The second is: "cvs tag" before any major commits, so that there is a
baseline from which to work to resolve conflicts.

Really, you should not be accumulating large patch sets, with as few
people as are involved.

If you have a huge offline latency from a developer or group of
developers (e.g. you send a CDROM to Antarctia, and two months later the
send back a CDROM with their patches on it), or if you have a huge
number of developers, you should reconsider your chioce of tools.

The 386BSD patchkit serialization of patch sequence numbers through a
couple of human beings was a serious mistake. It had the emergent
property of having a tiered set of priviledge. I'm convinced that this
is what resulted in the current "core team/committer/less-than-dirt"
striation in the BSD camps today.

I mention this, because CVS has a similar, though somewhat less
profound, emergent property of "The One True HEAD Branch". By its
nature, it encourages a single direction for all experimentation and all
forward looking thought, denying nourishment to any contradictory lines
of inquiry, by chopping off the roots. CVS is, in a nutshell,
anti-research. It prevents people from going off 90 degrees from where
everyone else is headed, and discovering new territory.

Perhaps you've heard of OpenBSD. It emerged because there was "One True
HEAD Branch" in NetBSD (an early adopter of CVS, in Open Source-land),
and several people felt strongly enough that the focus of the project
should be secure systems research, that the resulting code directions
were incompatible.

Tools issues are at the base of nearly any strong divide you can name in
an Open Source community.

Linux currently has issue, where Linus is investigating the use of Larry
McVoy's BitKeeper (Larry was smart, in that early on, he recognized the
emergent properties tools choices force onto projects, and tried to
design around the problem). It turns out that a single human CVS
repository doesn't scale infinitely.

FreeBSD is in the throes of a "To use Perforce or not to use Perforce"
decision. Perforce supports seperate lines of concurrent developement.

It fosters, as my former boss' boss, Ray Noorda, used to say,
"coopetition": help each other make the best implementation according to
their design, and then may the best design win.

Perforce lets this happen, but it also tends to balkanize developement,
if not everyone is using the tool. There are complaints in FreeBSD that
significant work is taking place in Perforce branches that aren't
visible to normal CVS users. The Perforce users complain back that there
would be no need for Perforce, if the develeopement were permitted in
the main CVS tree -- along with the breakage that would entail. Both
arguments have merit. Right now, there is a truce... more of an
agreement to disagree, and not force the issue today, but a promise that
the battle will be fought to the death at some later date.

For your project, a tool which supports multiple concurrent "One True
HEAD Branches" seems like it fitys the bill (though as I wrote that, I
still asked myself why, with so few people, it was an issue for you in
the first place).

Whether the tool you pick is Perforce, Bitkeeper, or some other tool
that can support that developement model is irrelevent.

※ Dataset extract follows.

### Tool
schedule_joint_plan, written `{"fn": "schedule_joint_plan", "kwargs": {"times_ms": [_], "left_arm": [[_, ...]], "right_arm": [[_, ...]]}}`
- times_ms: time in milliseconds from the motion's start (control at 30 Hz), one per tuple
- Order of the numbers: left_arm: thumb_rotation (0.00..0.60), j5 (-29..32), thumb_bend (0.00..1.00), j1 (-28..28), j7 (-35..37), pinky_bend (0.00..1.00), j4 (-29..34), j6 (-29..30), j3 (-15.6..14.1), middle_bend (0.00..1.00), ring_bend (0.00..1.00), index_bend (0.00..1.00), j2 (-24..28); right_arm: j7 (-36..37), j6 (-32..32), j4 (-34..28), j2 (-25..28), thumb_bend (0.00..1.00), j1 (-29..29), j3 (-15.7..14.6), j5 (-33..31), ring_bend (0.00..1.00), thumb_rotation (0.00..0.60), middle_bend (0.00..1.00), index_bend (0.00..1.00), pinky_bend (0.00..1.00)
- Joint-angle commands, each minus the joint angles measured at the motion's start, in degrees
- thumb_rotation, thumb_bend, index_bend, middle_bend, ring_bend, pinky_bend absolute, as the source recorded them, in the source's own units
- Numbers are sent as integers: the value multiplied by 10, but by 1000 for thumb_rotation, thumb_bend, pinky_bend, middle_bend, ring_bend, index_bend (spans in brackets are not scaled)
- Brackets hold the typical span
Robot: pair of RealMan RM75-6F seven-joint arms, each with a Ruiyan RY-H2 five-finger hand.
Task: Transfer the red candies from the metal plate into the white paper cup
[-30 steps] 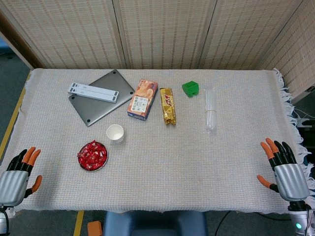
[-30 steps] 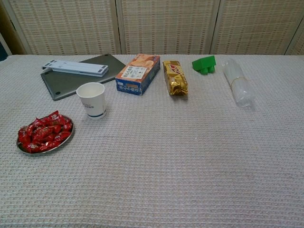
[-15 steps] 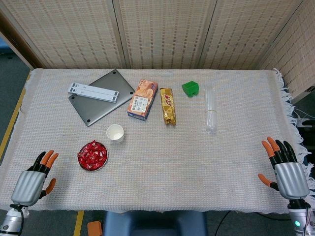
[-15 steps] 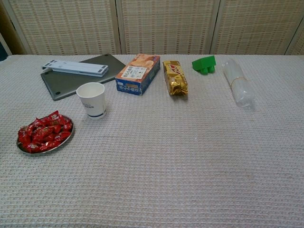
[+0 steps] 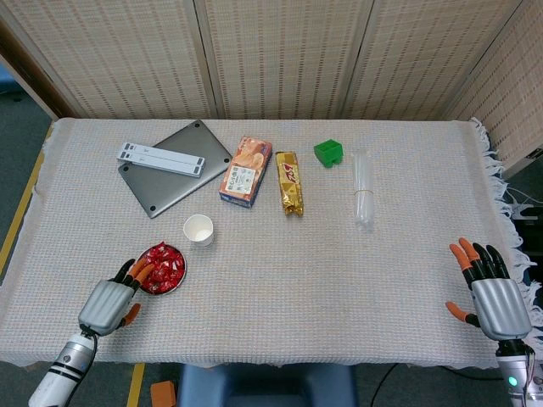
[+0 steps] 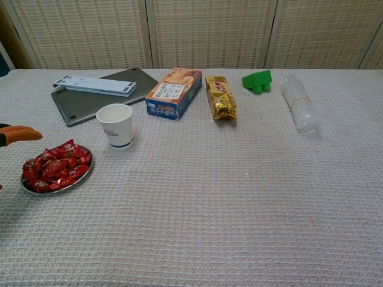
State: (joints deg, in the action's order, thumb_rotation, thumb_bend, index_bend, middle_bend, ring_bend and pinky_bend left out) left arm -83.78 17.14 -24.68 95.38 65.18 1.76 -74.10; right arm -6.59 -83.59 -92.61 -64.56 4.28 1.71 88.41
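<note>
Left hand [image 5: 113,298]: empty, fingers spread, orange tips over the near-left rim of the metal plate [image 5: 176,283] by the table's [image 5: 339,280] front-left edge. Red candies [image 5: 161,266]: heaped on plate. White paper cup [image 5: 198,230]: upright, just beyond plate. Right hand [image 5: 490,292]: empty, fingers apart, at front-right corner.

No text could be read. The orange snack box [image 6: 173,92], the gold packet [image 6: 220,97] and the white paper cup [image 6: 116,125] carried printing, but it was too small and blurred to make out.
</note>
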Motion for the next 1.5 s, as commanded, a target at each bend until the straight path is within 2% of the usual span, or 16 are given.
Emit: {"fn": "schedule_joint_plan", "kwargs": {"times_ms": [33,100,167,333,467,667,967,1100,1167,1500], "left_arm": [[600,-26,430,19,2,684,-59,25,15,33,113,0,-48],[600,-36,430,21,11,728,-98,35,15,58,131,0,-73],[600,-25,431,28,18,752,-115,19,15,64,140,0,-84],[600,-9,431,44,-18,811,-158,12,25,93,176,0,-113],[600,-2,432,54,-35,862,-176,-1,21,100,190,0,-132],[600,15,431,65,-61,887,-185,-19,16,120,203,25,-149],[600,25,431,76,-82,905,-217,-18,17,210,301,226,-173],[600,21,433,78,-74,939,-235,-14,12,362,373,354,-179],[600,17,436,79,-67,953,-244,-10,10,391,391,406,-182],[600,-1,481,84,-27,953,-274,8,5,509,488,558,-192]], "right_arm": [[7,13,-10,11,62,3,-4,-5,0,600,0,0,0],[15,8,-15,17,62,2,-5,0,0,600,0,0,0],[22,0,-15,20,62,-1,-5,4,0,600,0,0,0],[22,2,-13,24,62,-3,-6,-2,0,600,0,0,0],[31,-13,-12,25,62,-9,-1,-2,0,600,0,0,0],[36,-11,-10,26,62,-8,-2,0,0,600,0,0,0],[38,-14,-11,25,62,-9,-1,0,0,600,0,0,0],[33,-9,-12,25,62,-8,-1,-3,0,600,0,0,0],[32,-8,-14,25,62,-8,-2,-3,0,600,0,0,0],[23,3,-17,24,62,-4,-3,-7,0,600,0,0,0]]}}
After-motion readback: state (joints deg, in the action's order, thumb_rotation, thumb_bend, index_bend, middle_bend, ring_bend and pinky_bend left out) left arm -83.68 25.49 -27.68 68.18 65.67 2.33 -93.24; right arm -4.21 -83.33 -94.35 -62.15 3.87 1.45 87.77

What is relevent is that you understand that our tools shape the way we
think about solving problems, and if you have already arrived at an
approach that doesn't -- or *can't* -- fit into the shape dictated by
CVS, then it's probably time to look at another tool.

Not matter what you do, I can guarantee you that layering another, less
adequate, tool on top of an already inadequate tool, will not fix your
problem.

I can also guarantee you that if you can't change your model to fit an
existing tool, you're going to find yourself in the source code control
tools business, instead of the business you intended to be in.

Probably, you should rethink whatever premise it is that's resulting in
large, infrequently integrated patch sets. If it's just your release
engineering department not wanting to do their work on a branch, well,
that's tough. Branch tag for releases as a matter of policy, and move
on. If on the other hand, it's something more profound, perhaps you need
to rethink your assumptions in favor of what the tools can do, vs. what
you would like them to be able to do.

Alternately, welcome to the source code control tool business.